I'm sure you know where your main electrical panel is, but what about your gas and water shut offs? They're important things to know in case of an emergency. Use a permanent marker to make tags for your home's systems, gas and water shut offs, hot water heaters, electrical panels and so on. Attach tags to the various components around the house. Its not a bad idea to label sink and toilet shut offs as well so that anyone that encounters a problem will be able to find the right switch or knob. Many household emergencies involve power outages or the shutoffs are in a dark area of the basement. Paint to the rescue. Paint the wall around service panels and shut offs with glow in the dark paint. The paint's luminous qualities can save you precious time. Another tip, store a flashlight near your electrical box, this way when you find the box you'll have a light handy to find the right switches. Speaking of those switches, it's a good idea to label them before an emergency so grab a buddy and some walkie-talkies or a cell phone. That way you won't have to yell and run around the house trying to figure out which switch goes to which room! I'm Mrs. Fixit and it's just that simple!

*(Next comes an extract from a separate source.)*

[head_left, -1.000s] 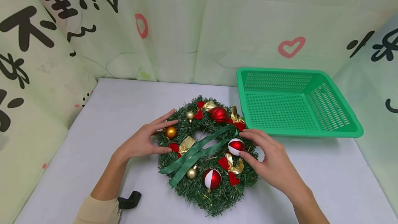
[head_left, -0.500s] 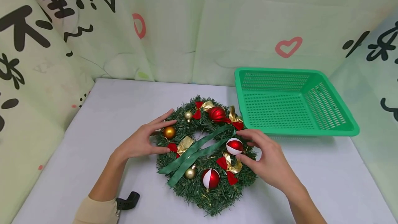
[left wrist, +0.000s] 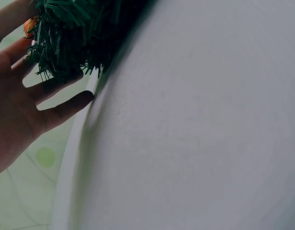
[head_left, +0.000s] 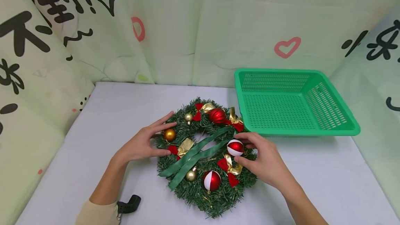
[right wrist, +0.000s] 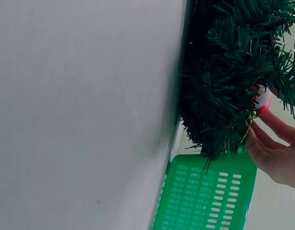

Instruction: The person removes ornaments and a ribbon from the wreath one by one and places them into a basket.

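Observation:
A green wreath with baubles, red and gold bows and a green ribbon lies on the table. At its left side rests my left hand, thumb and fingers spread along the edge near a golden bauble; the left wrist view shows these fingers fairly straight beside the needles. On the right side, the thumb and curled forefinger of my right hand are around a red and white bauble. Part of that bauble also shows past the needles in the right wrist view, by the fingertips.
Behind the wreath to the right stands a green plastic basket with slotted walls, close to the wreath's edge. A pale printed curtain hangs around the white table. A black strap piece is by my left sleeve.
My right thumb has slid left to beneath the red and white bauble, and the right fingers have drawn in closer around it. The left hand and wreath stay nearly still.

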`<state>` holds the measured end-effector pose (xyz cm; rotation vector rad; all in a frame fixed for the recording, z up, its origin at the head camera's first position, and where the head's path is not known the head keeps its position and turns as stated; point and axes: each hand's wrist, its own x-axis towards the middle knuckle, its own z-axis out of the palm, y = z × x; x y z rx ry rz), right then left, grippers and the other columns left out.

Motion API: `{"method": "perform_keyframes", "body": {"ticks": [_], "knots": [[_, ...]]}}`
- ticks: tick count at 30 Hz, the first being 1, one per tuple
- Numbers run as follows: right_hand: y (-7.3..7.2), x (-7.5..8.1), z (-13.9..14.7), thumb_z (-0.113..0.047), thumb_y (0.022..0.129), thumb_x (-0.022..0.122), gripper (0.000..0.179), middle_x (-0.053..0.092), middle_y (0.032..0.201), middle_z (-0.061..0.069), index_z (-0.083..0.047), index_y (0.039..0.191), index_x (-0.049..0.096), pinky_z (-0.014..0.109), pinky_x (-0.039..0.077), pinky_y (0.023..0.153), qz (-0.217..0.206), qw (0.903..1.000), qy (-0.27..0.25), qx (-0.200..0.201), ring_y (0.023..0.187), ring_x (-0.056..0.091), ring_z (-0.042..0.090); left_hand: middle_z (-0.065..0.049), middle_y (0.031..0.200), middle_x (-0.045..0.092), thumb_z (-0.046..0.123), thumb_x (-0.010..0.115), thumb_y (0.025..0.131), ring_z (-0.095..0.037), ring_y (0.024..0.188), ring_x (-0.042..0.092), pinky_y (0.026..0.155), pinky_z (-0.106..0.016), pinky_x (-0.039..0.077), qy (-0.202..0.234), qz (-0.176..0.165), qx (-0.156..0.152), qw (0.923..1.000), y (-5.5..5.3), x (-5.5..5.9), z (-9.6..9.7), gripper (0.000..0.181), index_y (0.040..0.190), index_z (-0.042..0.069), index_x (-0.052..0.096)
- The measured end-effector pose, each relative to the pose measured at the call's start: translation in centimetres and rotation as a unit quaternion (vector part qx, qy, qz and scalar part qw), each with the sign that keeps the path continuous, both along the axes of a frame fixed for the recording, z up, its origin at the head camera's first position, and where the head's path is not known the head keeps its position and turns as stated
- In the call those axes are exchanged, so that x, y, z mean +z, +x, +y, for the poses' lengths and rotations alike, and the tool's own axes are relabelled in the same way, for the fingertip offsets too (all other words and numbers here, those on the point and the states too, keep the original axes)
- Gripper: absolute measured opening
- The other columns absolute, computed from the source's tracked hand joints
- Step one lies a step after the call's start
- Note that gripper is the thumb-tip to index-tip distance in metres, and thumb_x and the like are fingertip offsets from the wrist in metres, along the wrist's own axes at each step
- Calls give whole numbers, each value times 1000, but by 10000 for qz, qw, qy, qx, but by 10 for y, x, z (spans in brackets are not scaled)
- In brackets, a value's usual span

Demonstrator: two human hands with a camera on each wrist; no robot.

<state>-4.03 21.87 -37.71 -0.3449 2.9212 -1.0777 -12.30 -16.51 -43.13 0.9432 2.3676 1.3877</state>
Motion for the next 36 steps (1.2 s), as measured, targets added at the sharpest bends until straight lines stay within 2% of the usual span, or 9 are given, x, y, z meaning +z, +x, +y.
{"method": "perform_keyframes", "body": {"ticks": [9,15,19,27,36], "knots": [[-1,4,-2,-10,79,91,58,74,122,3,-17,132,67,46,56,83,-128,9998,13,-147,104,69,26,5,176,18,21,90,84,-31,157,32,114,-63,43,-15,14,7,10000,-1,-2,1,85,158,21,48],[-2,5,-2,-11,79,92,55,75,117,2,-17,129,68,41,54,79,-67,9999,-11,-130,102,68,24,-1,176,19,22,90,84,-31,156,33,114,-63,43,-14,27,8,10000,-3,-4,1,85,158,21,48],[-4,4,-1,-9,79,91,54,75,116,2,-16,127,68,42,55,81,3,9999,-50,-105,100,69,23,-3,176,19,22,90,84,-31,157,33,114,-63,43,-6,25,-2,10000,-4,-5,1,85,158,21,48],[-5,3,-3,-6,80,89,53,74,115,-2,-17,128,69,42,57,87,15,9999,-65,-83,102,70,19,5,176,18,22,90,83,-29,157,31,115,-61,43,-51,-13,68,10000,-1,-3,-1,85,158,22,48],[-5,7,-5,-2,80,88,55,71,118,-1,-15,129,68,35,60,86,-84,9990,-427,26,99,73,19,-2,176,19,20,90,83,-31,157,32,115,-60,42,-25,72,13,10000,0,-3,-2,86,158,19,48]]}}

Hanging very large or heavy objects can present special problems, but I have a solution, it's called a French cleat. I'll tell you how it's done! The way it works is that you have two lengths of wood, one screwed into the wall studs and one screwed into the back of the item you're hanging. First measure the width of what you're hanging and cut a one by six to the same measurement. With a blade of your circular saw set to a forty-five degree angle, cut the wood in half along the entire length. Now you're ready to hang it. Use a level and a stud finder to mark the location. Place one side of the cleat against the wall. It needs to sit to the lowest part of the angle against the wall and you have a channel where the second strip will fit. Now secure the other strip of wood to the back of your piece. Once both parts are in place, simply hang the piece on the wall. The French cleat distributes weight evenly across the entire length. Super stregth for a great look!

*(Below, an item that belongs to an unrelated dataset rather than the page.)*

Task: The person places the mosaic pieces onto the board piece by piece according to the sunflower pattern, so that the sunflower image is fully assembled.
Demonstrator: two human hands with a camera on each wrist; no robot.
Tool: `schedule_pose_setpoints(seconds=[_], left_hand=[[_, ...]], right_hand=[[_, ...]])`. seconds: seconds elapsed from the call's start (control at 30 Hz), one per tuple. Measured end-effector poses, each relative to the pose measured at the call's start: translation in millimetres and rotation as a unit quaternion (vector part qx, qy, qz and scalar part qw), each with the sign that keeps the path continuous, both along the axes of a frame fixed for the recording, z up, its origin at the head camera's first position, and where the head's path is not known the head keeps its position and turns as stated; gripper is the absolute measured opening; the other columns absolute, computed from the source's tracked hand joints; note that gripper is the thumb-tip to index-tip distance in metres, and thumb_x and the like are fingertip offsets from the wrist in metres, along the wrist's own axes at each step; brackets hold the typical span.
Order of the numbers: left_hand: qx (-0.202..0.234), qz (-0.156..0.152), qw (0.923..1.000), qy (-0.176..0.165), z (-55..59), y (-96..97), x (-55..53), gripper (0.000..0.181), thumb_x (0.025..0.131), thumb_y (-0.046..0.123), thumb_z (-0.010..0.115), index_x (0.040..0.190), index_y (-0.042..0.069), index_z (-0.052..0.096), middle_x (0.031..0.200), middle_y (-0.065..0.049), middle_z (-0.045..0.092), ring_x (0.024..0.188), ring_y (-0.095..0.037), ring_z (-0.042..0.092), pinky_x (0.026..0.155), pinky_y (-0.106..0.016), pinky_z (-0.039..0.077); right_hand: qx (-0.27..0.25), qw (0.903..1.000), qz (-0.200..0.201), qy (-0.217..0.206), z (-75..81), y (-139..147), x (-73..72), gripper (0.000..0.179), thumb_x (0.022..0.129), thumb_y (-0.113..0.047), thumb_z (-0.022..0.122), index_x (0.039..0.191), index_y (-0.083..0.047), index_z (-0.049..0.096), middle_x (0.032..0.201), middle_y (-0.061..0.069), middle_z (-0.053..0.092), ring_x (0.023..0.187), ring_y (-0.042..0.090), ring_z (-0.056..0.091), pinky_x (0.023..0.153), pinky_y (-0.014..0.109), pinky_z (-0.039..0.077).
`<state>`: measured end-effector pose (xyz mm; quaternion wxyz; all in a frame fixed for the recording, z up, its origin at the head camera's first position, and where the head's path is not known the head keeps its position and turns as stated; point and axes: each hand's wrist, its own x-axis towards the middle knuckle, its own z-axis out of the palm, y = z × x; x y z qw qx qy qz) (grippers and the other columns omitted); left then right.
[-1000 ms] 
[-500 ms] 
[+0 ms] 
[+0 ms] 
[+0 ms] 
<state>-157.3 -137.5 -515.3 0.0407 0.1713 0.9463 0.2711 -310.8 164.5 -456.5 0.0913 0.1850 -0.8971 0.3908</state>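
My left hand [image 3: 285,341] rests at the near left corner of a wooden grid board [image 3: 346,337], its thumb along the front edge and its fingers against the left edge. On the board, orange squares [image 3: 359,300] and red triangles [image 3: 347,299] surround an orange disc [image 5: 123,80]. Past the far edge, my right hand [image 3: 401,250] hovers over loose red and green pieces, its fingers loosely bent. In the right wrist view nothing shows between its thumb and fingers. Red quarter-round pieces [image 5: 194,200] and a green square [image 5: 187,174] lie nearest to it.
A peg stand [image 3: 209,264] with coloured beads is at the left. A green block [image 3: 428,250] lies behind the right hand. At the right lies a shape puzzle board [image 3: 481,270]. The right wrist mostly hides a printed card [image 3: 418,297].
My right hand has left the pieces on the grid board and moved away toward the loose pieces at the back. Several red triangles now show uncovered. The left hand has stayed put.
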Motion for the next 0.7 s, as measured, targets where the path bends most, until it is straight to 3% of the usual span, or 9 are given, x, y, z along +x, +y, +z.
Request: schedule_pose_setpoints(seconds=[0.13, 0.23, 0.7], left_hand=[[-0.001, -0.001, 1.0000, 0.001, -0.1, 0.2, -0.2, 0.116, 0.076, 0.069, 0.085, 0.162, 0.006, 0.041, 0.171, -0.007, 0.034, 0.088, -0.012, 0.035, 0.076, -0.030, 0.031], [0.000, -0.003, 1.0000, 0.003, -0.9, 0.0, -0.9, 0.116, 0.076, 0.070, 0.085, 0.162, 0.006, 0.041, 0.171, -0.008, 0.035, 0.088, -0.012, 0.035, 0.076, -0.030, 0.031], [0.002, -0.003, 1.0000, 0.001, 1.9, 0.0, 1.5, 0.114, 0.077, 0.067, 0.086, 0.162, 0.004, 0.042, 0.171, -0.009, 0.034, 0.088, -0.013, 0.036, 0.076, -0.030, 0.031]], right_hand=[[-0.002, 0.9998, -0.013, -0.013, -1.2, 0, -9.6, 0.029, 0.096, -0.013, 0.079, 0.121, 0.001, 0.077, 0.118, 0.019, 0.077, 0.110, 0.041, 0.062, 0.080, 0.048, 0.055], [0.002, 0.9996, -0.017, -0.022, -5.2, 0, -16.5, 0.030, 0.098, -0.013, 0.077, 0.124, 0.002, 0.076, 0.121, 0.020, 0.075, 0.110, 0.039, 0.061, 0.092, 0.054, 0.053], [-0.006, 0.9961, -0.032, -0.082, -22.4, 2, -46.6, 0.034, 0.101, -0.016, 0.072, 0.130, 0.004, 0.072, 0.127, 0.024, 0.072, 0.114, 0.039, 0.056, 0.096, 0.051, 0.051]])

Outdated dresser? No problem! Turn it into a console or a kitchen island. It will save you a ton of money plus it will look unique. Most chest dressers will have three rows of drawers; remove the bottom two drawers. Don't throw them away because they make great under bed storage by just adding a wheel to each of the four corners. Cut some plywood or MDF to fit under the support that the drawers used to slide on. You'll want them to sit flush with the outside of the dresser. If you paint the shelves before you put them in you'll save yourself a lot of time and aggravation later on. You may need some "L" brackets to secure the framing to the board underneath for extra support. Measure the width of the drawer and cut some molding to fit across. Cut each end at an angle across the profile so that it essentially fades into the dresser front. Attach the pieces to the front of the shelves with finishing nails. Give it a nice coat of paint and you'll have a nice piece for a minimal investment.